To examine (1) the inter-relationships between socio-economic status (SES), physical activity, three different domains of sitting time (weekday, weekend day and leisure-time sitting), and being overweight or obese (body mass index25 kg/m2); and (2) the potential mediation effects of sitting time in the relationship between socio-economic factors and being overweight or obese in working Australian adults.

Design:

Observational epidemiological study.

Subjects:

One thousand forty eight working adults. Using a multistage sampling design on neighbourhood SES, participants were from high and low SES neighbourhoods of an Australian capital city.

Measurements:

Neighbourhood SES was assessed using census data; individual SES was based on self-reported educational attainment and household income. There were three sitting time variables: sitting time on weekdays, weekend days and in leisure time. Overweight and obesity were determined using self-reported body weight and height.

Results:

Gender, age, neighbourhood SES, education, working hours and physical activity were independently associated with weekday, weekend day and leisure-related sitting time.

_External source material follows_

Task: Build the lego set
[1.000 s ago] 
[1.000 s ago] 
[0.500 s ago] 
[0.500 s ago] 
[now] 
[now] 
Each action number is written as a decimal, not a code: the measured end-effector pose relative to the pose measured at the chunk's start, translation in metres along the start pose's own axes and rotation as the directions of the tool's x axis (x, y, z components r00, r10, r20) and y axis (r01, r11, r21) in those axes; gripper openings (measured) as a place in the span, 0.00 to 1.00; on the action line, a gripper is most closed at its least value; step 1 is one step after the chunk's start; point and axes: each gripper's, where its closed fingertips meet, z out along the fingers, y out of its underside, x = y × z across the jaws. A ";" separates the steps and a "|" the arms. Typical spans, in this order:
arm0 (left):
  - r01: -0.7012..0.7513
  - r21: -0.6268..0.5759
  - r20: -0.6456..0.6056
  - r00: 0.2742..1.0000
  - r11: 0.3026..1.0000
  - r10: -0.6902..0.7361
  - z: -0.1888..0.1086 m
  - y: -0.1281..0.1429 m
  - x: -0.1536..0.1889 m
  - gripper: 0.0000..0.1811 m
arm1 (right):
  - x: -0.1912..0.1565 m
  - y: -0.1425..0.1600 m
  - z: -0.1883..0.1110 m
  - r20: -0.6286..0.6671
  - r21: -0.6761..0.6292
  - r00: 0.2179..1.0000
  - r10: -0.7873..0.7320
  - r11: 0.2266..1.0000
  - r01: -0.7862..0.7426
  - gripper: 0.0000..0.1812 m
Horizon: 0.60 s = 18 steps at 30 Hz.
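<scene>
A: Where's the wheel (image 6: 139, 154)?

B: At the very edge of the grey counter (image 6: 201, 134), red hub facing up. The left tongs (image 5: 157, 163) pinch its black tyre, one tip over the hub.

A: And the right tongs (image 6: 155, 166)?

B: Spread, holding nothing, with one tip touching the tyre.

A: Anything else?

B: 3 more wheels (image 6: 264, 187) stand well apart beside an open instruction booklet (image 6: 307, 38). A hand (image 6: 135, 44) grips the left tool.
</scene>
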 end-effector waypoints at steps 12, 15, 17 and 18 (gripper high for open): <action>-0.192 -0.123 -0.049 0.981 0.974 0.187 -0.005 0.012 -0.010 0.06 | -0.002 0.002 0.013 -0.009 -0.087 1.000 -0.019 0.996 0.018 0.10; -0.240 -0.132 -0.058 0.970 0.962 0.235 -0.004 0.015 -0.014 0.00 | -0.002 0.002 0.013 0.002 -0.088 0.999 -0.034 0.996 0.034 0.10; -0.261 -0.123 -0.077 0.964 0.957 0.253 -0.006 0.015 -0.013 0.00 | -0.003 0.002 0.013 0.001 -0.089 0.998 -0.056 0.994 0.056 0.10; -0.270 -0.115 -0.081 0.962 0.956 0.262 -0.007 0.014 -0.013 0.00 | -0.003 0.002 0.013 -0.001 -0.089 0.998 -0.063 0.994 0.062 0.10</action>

With the exception of education and working hours, these variables were also independently associated with being overweight or obese. Leisure-time sitting was found to be a mediator in the relationships between gender, education and being overweight or obese.

Conclusion:

Strategies to promote less sitting in leisure time are required to combat overweight and obesity in Australian adults, especially among those from low SES neighbourhoods, and among those with high levels of education and income who work long hours.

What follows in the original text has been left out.